Il paese ha 23 milioni di disoccupati e sottoccupati, ma Obama punta forte sul milione di persone che hanno trovato lavoro e su tutti coloro che faranno lo stesso nei prossimi mesi. Parla di istruzione, energia, innovazione. Racconta i successi ottenuti in materia di sicurezza nazionale, che con l’uccisione di Osama bin Laden è completamente scomparsa dal palcoscenico della politica nazionale. Ricorda di aver concluso la guerra in Iraq e promette di fare lo stesso con l’Afghanistan. Come ogni speaker salito sul palco prima di lui, porta il messaggio di un partito diverso, impegnato a proteggere i diritti delle minoranze, quelli degli omosessuali e quelli riproduttivi delle donne. Il pubblico è in delirio. In platea sventolano i cartelli azzurri con la scritta Forward. «Non torniamo indietro, andiamo avanti», è il suo messaggio. Il presidente guarda negli occhi il suo popolo, chiede più tempo e mette il paese di fronte a una scelta che vale «il futuro dell’America». Da un lato c’è l’ideologia repubblicana basata sull’individualismo e sul mito del self-made man, dall’altro la visione democratica di uno stato materno che corre in aiuto dei cittadini più deboli. È una concezione opposta, su cui si gioca tutte l’elezione di novembre. È soprattutto l’interpretazione di un sogno. Quello americano.

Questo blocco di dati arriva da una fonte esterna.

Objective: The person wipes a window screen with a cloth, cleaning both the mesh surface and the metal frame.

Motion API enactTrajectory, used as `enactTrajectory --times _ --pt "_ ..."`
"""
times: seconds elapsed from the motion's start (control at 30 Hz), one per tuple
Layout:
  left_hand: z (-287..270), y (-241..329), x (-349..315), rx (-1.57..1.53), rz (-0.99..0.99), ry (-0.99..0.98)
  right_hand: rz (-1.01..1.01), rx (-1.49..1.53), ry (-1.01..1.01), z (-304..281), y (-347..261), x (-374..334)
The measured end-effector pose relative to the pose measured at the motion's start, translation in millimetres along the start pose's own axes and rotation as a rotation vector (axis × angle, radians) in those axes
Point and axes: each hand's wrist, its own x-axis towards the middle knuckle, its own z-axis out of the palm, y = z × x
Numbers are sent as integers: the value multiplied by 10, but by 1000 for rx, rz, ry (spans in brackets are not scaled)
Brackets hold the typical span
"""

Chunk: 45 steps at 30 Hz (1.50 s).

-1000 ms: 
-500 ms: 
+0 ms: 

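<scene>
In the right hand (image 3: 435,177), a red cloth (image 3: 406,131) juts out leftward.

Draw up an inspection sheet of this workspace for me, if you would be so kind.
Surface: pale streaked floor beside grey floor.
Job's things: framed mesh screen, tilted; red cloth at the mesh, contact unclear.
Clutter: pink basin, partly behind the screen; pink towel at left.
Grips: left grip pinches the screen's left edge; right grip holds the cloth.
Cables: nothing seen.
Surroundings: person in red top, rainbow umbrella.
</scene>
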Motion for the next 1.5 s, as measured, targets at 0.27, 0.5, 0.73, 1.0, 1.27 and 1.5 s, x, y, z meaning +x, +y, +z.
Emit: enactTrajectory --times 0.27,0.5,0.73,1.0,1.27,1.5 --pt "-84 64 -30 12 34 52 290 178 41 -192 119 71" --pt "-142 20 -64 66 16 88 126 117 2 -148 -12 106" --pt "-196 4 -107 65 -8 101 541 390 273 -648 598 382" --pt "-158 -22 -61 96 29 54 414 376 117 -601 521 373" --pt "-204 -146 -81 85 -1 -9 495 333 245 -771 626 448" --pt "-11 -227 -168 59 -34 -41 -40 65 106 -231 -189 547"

«Non ho mai detto che questo viaggio sarebbe stato semplice e non lo prometto ora», conclude Obama. «Il nostro cammino è più difficile ma ci conduce verso un luogo migliore. La strada è più lunga, ma la percorriamo insieme. Non voltiamo le spalle, non lasciamo nessuno indietro, ci aiutiamo a sollevarci a vicenda. Ci rafforziamo con le nostre vittorie e impariamo dai nostri errori, ma teniamo gli occhi fissi verso quell’orizzonte lontano, sapendo che la provvidenza è con noi e che abbiamo sicuramente la fortuna di essere cittadini della più grande nazione della terra». L’aria è torrida, Obama ispirato. Calmo. Non è più un candidato, ma il presidente in carica. Questo è il discorso della maturità. «Grazie, Dio benedica voi e gli Stati Uniti». Il pubblico è in piedi, lo applaude commosso. Entrano Michelle e le figlie. Si abbracciano. In platea scendono lacrime e si scattano foto. Dal soffitto cadono i coriandoli. Obama abbraccia la famiglia Biden, poi resta sul palco con Michelle e le ragazze. Un ultimo saluto sotto la pioggia di carta colorata, con la musica a tutto volume. Un bacio alle figlie e la festa è completa. La convetion è finita. Ma nei corridoi dell’Arena di Charlotte riecheggia un unico coro potente. «Fired up», urlano gli spettatori. «Ready to go».